What Is AEO? How AI Is Changing the Way Clients Find Your Business Online
SEO — search engine optimization — has been the backbone of online visibility for the better part of two decades. If you've invested in your website, you've probably thought about it, even if you haven't gone deep on it.
But something has shifted in the last couple of years, and if you haven't heard the term AEO yet, it's worth understanding — because it's changing how people find businesses like yours.
So what is AEO?
AEO stands for Answer Engine Optimization. Where traditional SEO is about ranking in a list of search results, AEO is about being the answer that AI tools surface when someone asks a question.

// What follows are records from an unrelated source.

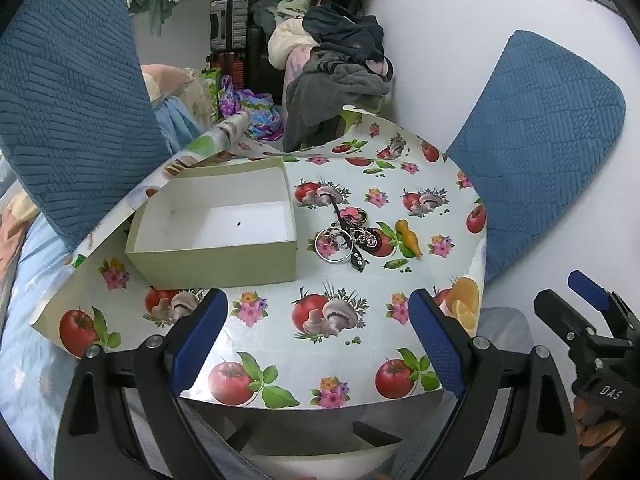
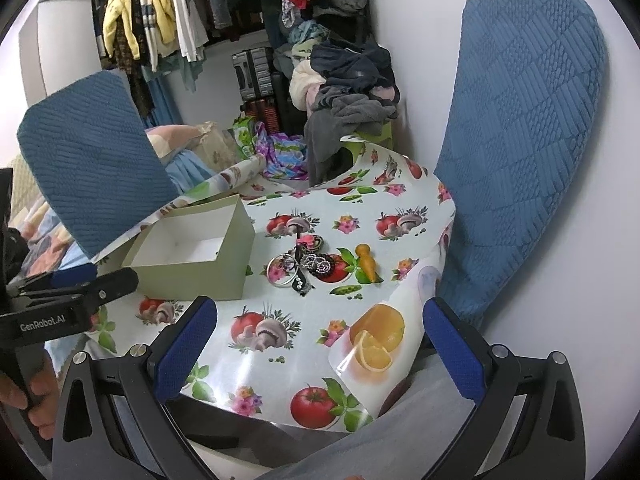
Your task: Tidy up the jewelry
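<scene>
A small heap of jewelry [image 1: 347, 240] lies mid-table: metal ring bangles, a beaded piece, a dark strap with studs and a pink flower clip. To its left stands an open pale-green box [image 1: 212, 264] with a white, nearly bare inside. My left gripper [image 1: 318, 336] hovers over the table's near edge, open, nothing between its blue pads. In the right wrist view the jewelry [image 2: 302, 266] and box [image 2: 192, 280] lie ahead of my right gripper [image 2: 322, 348], which is also open and holds nothing.
An orange wooden peg-like piece [image 1: 408, 236] lies right of the heap. The tablecloth [image 1: 360, 292] has tomato and mushroom prints and curls up at its far edge. Blue chair backs [image 1: 68, 112] [image 1: 536, 140] flank the table. Piled clothes [image 1: 340, 60] sit behind.
</scene>
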Demonstrator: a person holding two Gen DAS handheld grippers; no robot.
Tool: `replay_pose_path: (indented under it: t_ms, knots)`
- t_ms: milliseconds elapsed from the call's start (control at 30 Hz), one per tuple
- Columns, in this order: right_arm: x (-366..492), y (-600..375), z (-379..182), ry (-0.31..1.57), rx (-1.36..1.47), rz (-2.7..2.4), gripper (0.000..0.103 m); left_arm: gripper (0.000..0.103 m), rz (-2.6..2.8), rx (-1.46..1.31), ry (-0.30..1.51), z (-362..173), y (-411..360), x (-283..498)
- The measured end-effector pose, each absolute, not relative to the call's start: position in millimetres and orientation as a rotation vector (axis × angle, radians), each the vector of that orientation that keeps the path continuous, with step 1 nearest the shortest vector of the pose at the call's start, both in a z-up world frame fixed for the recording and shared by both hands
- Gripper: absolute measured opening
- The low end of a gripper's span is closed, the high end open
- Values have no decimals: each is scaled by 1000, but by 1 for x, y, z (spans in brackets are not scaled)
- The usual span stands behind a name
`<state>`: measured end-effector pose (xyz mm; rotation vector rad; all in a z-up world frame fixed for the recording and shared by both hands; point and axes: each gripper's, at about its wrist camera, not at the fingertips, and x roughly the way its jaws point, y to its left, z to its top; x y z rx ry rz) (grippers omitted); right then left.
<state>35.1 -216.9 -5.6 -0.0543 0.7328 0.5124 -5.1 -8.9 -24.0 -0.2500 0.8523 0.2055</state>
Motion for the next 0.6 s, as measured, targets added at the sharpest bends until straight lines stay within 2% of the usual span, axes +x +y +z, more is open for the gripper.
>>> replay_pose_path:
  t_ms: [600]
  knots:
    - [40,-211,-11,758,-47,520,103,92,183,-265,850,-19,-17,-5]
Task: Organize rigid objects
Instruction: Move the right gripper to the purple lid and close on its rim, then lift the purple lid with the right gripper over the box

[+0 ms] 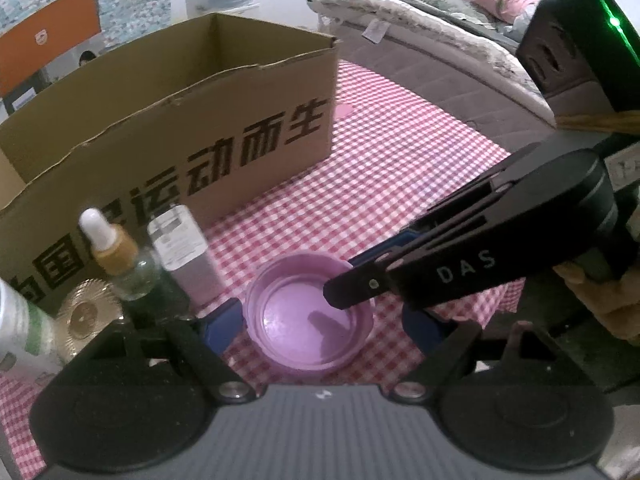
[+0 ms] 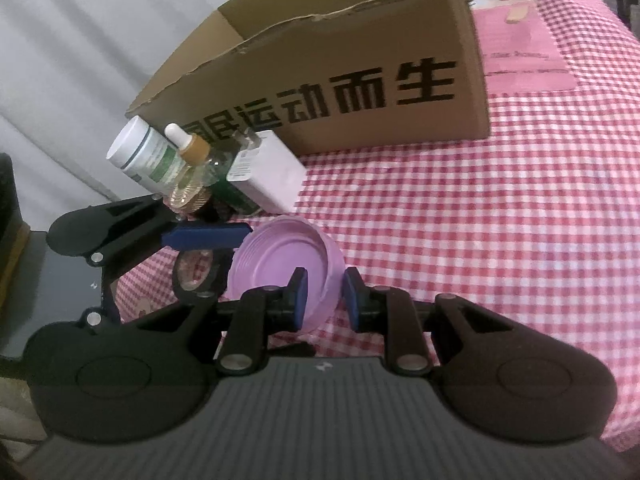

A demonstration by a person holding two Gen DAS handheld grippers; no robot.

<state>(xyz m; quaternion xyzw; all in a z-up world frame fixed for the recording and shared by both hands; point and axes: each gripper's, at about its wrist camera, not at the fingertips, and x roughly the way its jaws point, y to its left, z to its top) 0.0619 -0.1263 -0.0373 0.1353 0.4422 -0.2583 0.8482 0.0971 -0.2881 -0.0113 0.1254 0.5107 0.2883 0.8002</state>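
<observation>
A shallow purple plastic lid (image 1: 310,316) lies open side up on the red checked cloth (image 1: 380,168). My left gripper (image 1: 320,320) is open, its blue pads on either side of the lid. My right gripper (image 2: 324,300) straddles the lid's rim (image 2: 288,260), one pad inside and one outside, with a small gap showing; it also shows in the left wrist view (image 1: 348,288). An open cardboard box (image 1: 168,128) with black characters stands behind; it also shows in the right wrist view (image 2: 340,76).
Beside the box stand a dropper bottle (image 1: 116,256), a white charger (image 1: 182,256), a white and green bottle (image 2: 144,156) and a gold ribbed lid (image 1: 86,314). A black tape roll (image 2: 196,270) lies near the left gripper. A bed (image 1: 432,40) lies beyond the table.
</observation>
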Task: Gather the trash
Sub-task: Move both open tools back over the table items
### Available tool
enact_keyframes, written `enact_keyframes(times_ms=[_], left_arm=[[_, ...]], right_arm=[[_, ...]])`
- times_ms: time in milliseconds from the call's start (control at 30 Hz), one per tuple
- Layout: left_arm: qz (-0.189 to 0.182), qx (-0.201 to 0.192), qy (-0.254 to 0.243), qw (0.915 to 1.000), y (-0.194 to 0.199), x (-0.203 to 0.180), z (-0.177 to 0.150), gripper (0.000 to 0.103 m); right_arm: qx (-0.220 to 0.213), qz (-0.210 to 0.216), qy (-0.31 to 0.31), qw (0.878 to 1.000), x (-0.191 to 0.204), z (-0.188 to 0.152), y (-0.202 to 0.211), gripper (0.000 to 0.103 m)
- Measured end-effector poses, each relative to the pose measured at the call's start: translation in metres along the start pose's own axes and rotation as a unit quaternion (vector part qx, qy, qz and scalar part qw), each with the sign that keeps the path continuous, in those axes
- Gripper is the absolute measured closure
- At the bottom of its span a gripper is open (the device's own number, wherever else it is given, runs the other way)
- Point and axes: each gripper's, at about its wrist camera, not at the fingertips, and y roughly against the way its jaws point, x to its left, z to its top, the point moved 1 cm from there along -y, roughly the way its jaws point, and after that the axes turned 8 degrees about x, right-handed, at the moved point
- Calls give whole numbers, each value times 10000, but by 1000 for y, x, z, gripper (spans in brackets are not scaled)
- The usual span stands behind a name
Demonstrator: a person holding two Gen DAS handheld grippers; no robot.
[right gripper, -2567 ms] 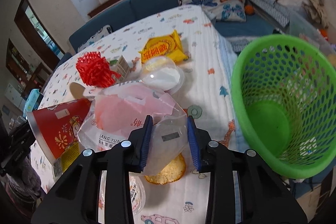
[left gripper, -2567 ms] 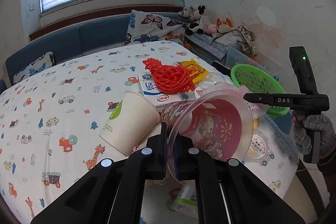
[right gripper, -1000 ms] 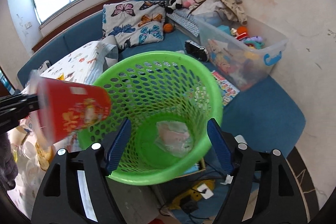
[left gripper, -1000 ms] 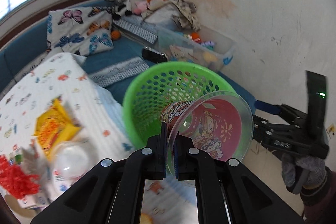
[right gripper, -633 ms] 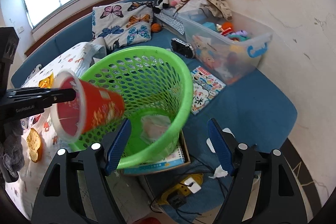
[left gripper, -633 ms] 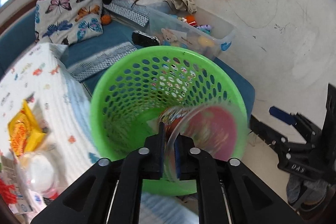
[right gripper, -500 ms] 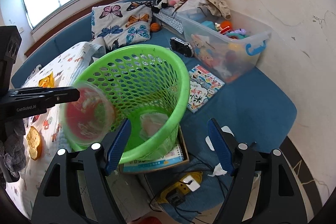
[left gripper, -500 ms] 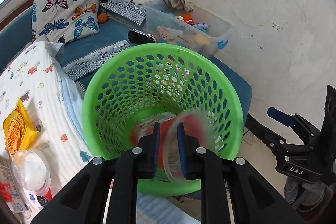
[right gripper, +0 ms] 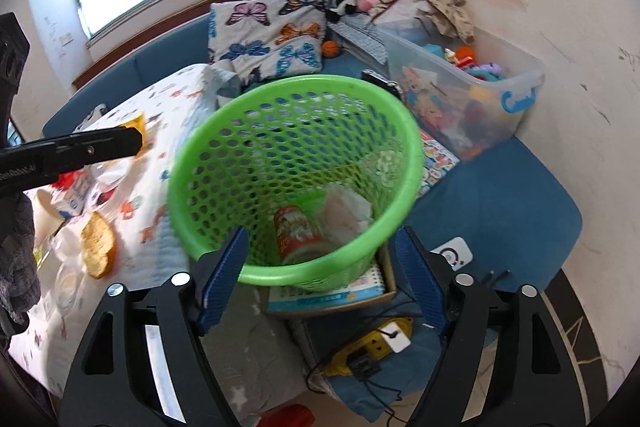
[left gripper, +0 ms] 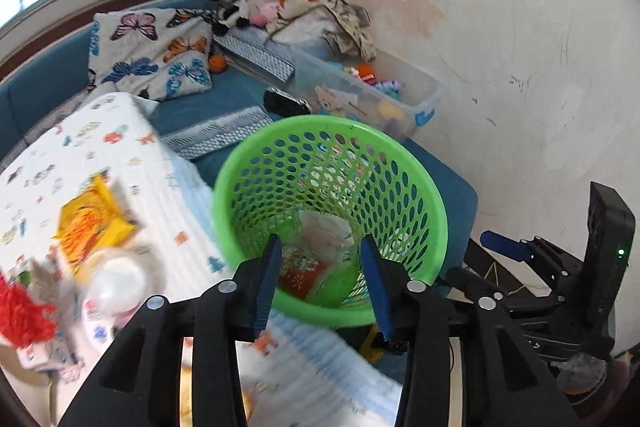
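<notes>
Cartoon-print tablecloth [left gripper: 132, 147] beside stained wall [left gripper: 500, 39]

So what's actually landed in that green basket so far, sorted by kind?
Red printed cup: 1
Clear plastic bag with something pink and white inside: 1
Total: 2 things in the green basket; nothing between the jaws of either gripper.

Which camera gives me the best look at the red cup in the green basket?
The right wrist view: the red cup lies on its side at the bottom of the green basket, seen whole beside a plastic bag. The left wrist view shows only a patch of the cup, between the opening left gripper fingers.
</notes>
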Motion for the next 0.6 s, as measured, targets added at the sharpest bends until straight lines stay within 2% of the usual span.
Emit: enact_keyframes(times_ms=[500, 600], left_arm=[[669, -572, 439, 9952, 79, 41, -64, 58], [822, -658, 533, 9930, 91, 47, -77, 53]], right_arm=[[-57, 365, 727, 9967, 80, -6, 10, 18], [-54, 466, 849, 9953, 95, -9, 12, 16]])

Think about how you've probably started using tools like ChatGPT, Perplexity, or Google's AI Overview. Instead of clicking through a list of links and piecing together your own answer, you ask a question and get a direct response. That response has to come from somewhere — and the businesses and websites that are structured to be understood by AI are the ones that get mentioned.
Why this matters for established small businesses
If you've been in business for a few years and you've invested in a professional website, you already have an asset that can work harder for you. The question is whether it's structured in a way that AI tools can actually read and trust.
Right now, most small business websites aren't. That's actually an opportunity — there's a window where getting this right puts you ahead of competitors who haven't caught up yet.
When someone asks an AI tool something like "who's a good brand designer for small businesses" or "what should I look for in a web designer" — the businesses that show up as recommendations are the ones that have done this work.
How AEO is different from traditional SEO
Traditional SEO is largely about signals: keywords, backlinks, page authority, load speed. AEO is about clarity and structure. Specifically:
Does your website clearly answer common questions your ideal clients are asking?
Is your content organized in a way that AI can parse and cite?
Do you have schema markup — structured data — that tells AI tools who you are, what you do, and who you serve?
Is your website seen as a trustworthy, authoritative source on the topics relevant to your business?
What AEO work actually looks like in practice
For most small business websites, AEO improvements fall into a few categories. Rewriting page content and meta descriptions so they're structured around questions and direct answers. Adding FAQ sections to key pages. Implementing schema markup (technical structured data that goes behind the scenes of your site) that labels your content for AI systems. Ensuring your site's language about who you serve, where you're located, and what you specialize in is clear and consistent throughout.
None of this requires starting over with your website. It's a layer of strategic work that sits on top of what you've already built.
Should you be thinking about this now?
If your website is already professional and your content is solid, yes — this is a smart next step. AI-powered search is only becoming more prevalent, and the businesses that adapt early will have a meaningful advantage.
If your website still needs foundational work, start there first. AEO built on a weak foundation won't get you far.
Either way, this is a conversation worth having. The businesses showing up in AI answers aren't there by accident — they've made intentional decisions about how their online presence is structured.